Clean tanks and no water seems to be the answer.

PS am changing the tank inspection hatches so I can get in easy.. It only takes one fill of dirty fuel from a suspect fuel barge and ynhave a problem again.
 
We've got a totally inaccessible tank with no access except the small filler hole. At the start of the the season and again before our last trip (Chatham B'sea and return) I sucked out a gallon of fuel from the bottom of the tank, there was no free water but a few clumps of red muck and other crud and it was slightly cloudy. Short of taking out the engine or cutting out the cockpit floor this is about the best I can do. We do only use red diesel and try to keep the tank as full as possible.
At the start of the season I changed the filter for the first time since getting the boat in mid-2011 and it looked like new.
Do the panel think it's worth adding a de-bug treatment or should I leave "well" alone?
 
We've got a totally inaccessible tank with no access except the small filler hole. At the start of the the season and again before our last trip (Chatham B'sea and return) I sucked out a gallon of fuel from the bottom of the tank, there was no free water but a few clumps of red muck and other crud and it was slightly cloudy.
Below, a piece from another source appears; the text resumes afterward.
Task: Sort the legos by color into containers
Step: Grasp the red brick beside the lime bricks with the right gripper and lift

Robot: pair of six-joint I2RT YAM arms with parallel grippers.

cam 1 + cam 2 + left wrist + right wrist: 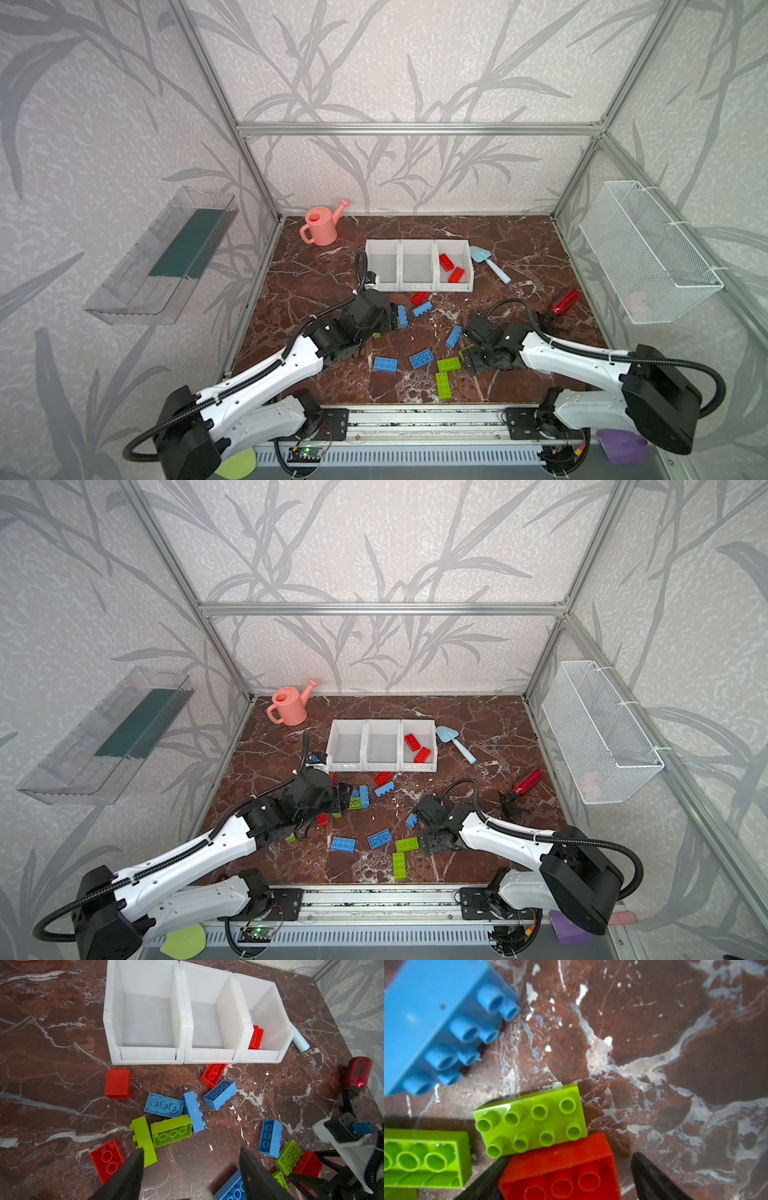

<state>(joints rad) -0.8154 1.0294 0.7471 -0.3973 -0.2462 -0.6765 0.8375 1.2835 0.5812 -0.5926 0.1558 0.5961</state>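
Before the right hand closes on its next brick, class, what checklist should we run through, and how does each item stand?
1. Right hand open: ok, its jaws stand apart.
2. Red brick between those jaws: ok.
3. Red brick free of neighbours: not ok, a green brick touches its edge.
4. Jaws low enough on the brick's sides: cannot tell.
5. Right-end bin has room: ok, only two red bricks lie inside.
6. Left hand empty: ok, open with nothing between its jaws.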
Short of taking out the engine or cutting out the cockpit floor this is about the best I can do. We do only use red diesel and try to keep the tank as full as possible.
At the start of the season I changed the filter for the first time since getting the boat in mid-2011 and it looked like new.
Do the panel think it's worth adding a de-bug treatment or should I leave "well" alone?

If you can find a mobile fuel poloishing service locally it would be worth seeing if the access hole is big enough for them to get their lances in.
The two lances that go into the tank are stainless steel with a diameter of about 8mm each and go through the filler hole.
The red muck doesn't sound like diesel bug to me but whatever it is i'm not sure a diesel bug treatment will remove it. Sounds like polishing is the answer, but an additive put in first and left overnight should kill any microbial presence and it will sink to the bottom awaiting the arrival of your fuel polisher and his machine.